During the second collapse (1993–1997) weight proportion of capelin in the cod diet was high in the first 2 years (47 and 30%), and then decreased to 6–16%. In this period cannibalism in cod increased sharply from 4–11% to 18–26% of the diet. In addition, more intensive consumption of hyperiids was observed again (1–12%), but the proportion of hyperiids was still much lower than during the first collapse.
During the third collapse period (2003–2006), consumption of capelin by cod was rather high (10–26%). During this collapse, several alternative prey groups for cod were present in the diet in similar quantities: juvenile haddock (6–11%) and cod (5–10%), herring (3–11%), blue whiting (1–5%) as well as hyperiids (1–12%). Consumption of capelin by cod during the most recent years has remained more or less stable (17–31%), but has been much lower compared to earlier periods of high capelin abundance (average 36–51%). In recent years, a relatively diverse diet has been recorded with stable high consumption of juvenile cod and haddock (6–11 and 5–11% respectively) as well as other fish (11–15%) and other food (21–33%) (mainly ctenophores and crabs). It should be noted that there has been an increasing amount of snow crab in cod diet – from 0.1–0.3% in 2009–2010 to 1.2–1.5% in 2011–2012 to 6.1 % in 2014.
Investigations of cod diet in the area northwards 76°N showed that three groups of local areas can be separated (Dolgov and Benzik, 2014). Feeding intensity of cod was low (149–169 0/000) in areas near western and southern Spitsbergen, where cod feed on non-commercial fish. Other group of local areas is characterized by high feeding intensity (MFI 214-251-169 0/000) with dominance of capelin and also non-target fish (snailfish and sculpins), polar cod and hyperiids. These two groups of areas are more or less traditional for cod distribution in summer period. The third group (Franz Josef Land, northern Novaya Zemlya and adjacent areas) became available for cod only since 2008. Cod extremely actively (MFI 284–340 0/000) feed here on polar cod and capelin. Thus such northward extension of cod and their intrusion in northeastern Barents Sea results to better feeding conditions for cod under their high stock biomass and decreasing of main prey (capelin and polar cod).

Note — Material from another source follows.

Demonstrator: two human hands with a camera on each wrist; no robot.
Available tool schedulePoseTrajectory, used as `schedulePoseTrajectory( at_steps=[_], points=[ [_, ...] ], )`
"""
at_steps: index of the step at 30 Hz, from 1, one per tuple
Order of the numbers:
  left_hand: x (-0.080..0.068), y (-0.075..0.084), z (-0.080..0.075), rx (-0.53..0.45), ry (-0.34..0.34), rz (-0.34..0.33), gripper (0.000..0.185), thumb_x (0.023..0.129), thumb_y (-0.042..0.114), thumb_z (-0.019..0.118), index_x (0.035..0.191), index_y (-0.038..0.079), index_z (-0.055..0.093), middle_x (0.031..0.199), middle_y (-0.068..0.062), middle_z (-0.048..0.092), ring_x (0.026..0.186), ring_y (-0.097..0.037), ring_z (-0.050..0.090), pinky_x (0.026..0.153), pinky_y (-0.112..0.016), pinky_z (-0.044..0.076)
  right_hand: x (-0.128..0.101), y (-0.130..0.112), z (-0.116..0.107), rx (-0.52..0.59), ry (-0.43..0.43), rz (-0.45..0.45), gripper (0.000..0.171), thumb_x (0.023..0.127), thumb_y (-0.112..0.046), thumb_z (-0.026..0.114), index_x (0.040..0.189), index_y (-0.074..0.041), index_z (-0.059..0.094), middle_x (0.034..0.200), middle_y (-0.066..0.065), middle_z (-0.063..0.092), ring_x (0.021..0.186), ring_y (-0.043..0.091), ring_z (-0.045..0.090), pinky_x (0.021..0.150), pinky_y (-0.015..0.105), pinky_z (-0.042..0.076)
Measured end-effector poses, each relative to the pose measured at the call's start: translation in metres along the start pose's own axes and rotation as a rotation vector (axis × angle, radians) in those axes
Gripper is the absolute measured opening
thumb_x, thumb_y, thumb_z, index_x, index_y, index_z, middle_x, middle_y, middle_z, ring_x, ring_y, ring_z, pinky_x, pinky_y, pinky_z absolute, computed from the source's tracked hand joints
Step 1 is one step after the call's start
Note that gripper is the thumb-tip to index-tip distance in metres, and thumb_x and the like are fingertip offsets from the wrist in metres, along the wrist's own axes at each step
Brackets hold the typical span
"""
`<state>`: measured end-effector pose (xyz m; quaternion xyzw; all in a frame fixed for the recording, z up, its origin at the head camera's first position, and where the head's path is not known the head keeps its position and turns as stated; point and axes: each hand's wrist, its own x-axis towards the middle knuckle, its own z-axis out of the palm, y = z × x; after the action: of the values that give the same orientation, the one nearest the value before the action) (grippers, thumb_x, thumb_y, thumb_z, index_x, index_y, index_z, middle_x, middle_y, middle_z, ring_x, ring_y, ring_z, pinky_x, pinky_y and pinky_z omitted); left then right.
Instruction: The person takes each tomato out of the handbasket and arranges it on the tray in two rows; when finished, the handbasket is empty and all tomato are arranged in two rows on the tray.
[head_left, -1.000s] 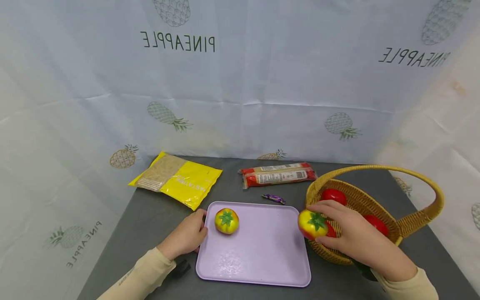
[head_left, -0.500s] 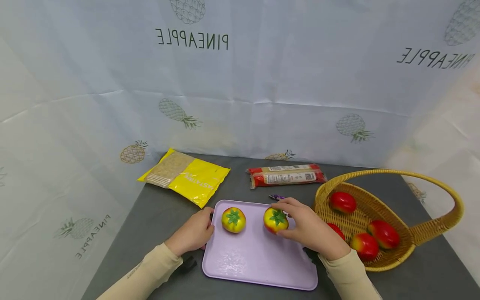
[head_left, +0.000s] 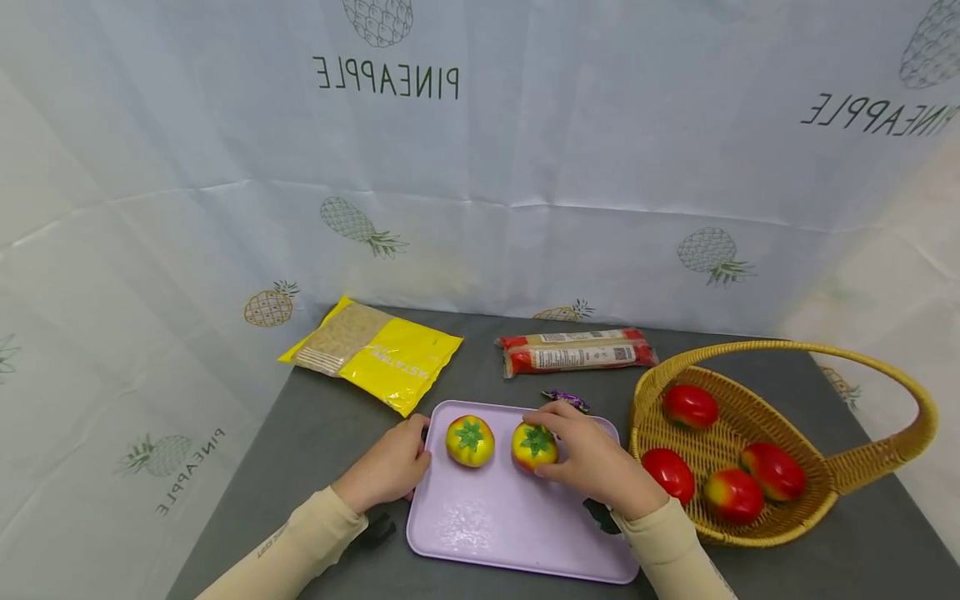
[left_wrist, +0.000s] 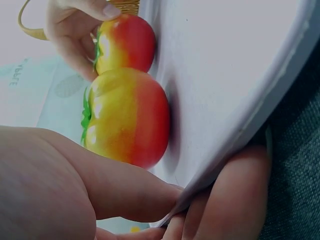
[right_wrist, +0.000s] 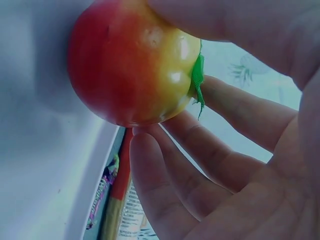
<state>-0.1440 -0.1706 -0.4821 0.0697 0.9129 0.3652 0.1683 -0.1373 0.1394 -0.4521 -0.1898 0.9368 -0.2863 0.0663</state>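
Observation:
A lilac tray (head_left: 517, 533) lies on the grey table. My left hand (head_left: 397, 462) grips its left edge, thumb on top and fingers (left_wrist: 235, 200) under the rim (left_wrist: 260, 115). A yellow-red tomato (head_left: 470, 440) with a green stalk sits on the tray near that hand, and it looms large in the left wrist view as the tomato (left_wrist: 125, 117). My right hand (head_left: 562, 446) holds a second tomato (head_left: 534, 446) just to its right, against the tray surface. In the right wrist view my fingers (right_wrist: 210, 150) curl round this tomato (right_wrist: 135, 65).
A wicker basket (head_left: 840, 475) with a hoop handle stands at the right and holds several red tomatoes (head_left: 690, 406). Behind the tray lie a purple candy (head_left: 564, 398), a red packet (head_left: 577, 354) and a yellow bag (head_left: 375, 354). A pineapple-print cloth walls the back and sides.
My right hand carried the second tomato left from the basket's rim onto the tray, close beside the first one. My left hand stayed on the tray's edge.

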Motion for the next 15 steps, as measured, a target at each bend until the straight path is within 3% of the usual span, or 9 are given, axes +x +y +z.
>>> schedulePoseTrajectory(
  at_steps=[15],
  points=[
    [0.0002, 0.0004, -0.0009, -0.002, 0.001, -0.003, 0.049, 0.104, 0.008, 0.065, 0.148, -0.006, 0.049, 0.088, -0.010, 0.056, 0.055, -0.020, 0.061, 0.048, -0.029, 0.056, -0.0002, 0.0014, 0.0023, 0.002, 0.003, 0.031, 0.064, 0.081, -0.026, 0.096, 0.139, -0.024, 0.071, 0.135, -0.004, 0.064, 0.122, 0.017, 0.067, 0.104, 0.047, 0.062]
  ],
)
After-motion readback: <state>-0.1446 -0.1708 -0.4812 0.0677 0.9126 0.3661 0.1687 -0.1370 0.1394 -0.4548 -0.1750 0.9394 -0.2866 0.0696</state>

In addition, some new prey items appeared in cod diet. Invasive snow crab Chionoecetes opilio became a rather important prey items for cod, especially in eastern Barents Sea alongside Novaya Zemlya (Dolgov and Benzik, 2016). Weight percent in cod diet sharply increased from 0.1–0.3%m in 2009–2010 to 5.6–6.1%m in 2014–2015 and start to decrease in 2016 (5.2%m) (Figure 4.2.5). In contrast, two other new crab species has no high importance in cod diet until now, their weight percent did not exceed 1.0%m for red king crab and 0.2%m for Geryon spp. probably it related more to overlapping between cod and snow crab and more appropriate body shape and size.
Growth and maturation
Consumption and growth for younger cod has been fairly stable in recent years (Figure 4.2.6), with a slight decrease for older cod (Figure 4.2.7). However, the proportion mature-at-age 6–9 decreased considerably from 2014 to 2016 (Figure 4.2.8), and the decrease in maturation is much stronger than the change in weight at age should indicate (Figure 4.2.9).
The biomass of the main prey species relative to the cod stock size has decreased somewhat in recent years (Figure 4.2.10). However, the consequences of the fourth collapse of capelin stock in the Barents Sea (2015 and onwards) on cod conditions were so far minor compared to previous collapses. It can be related to northward expansion of cod to the northern Barents Sea with available food resources not used by cod earlier.
So, a combination of using new areas in the northern Barents Sea available for cod feeding as well as switch on new prey item allowed to cod compensate for decrease of traditional prey like capelin and polar cod under recent warming period.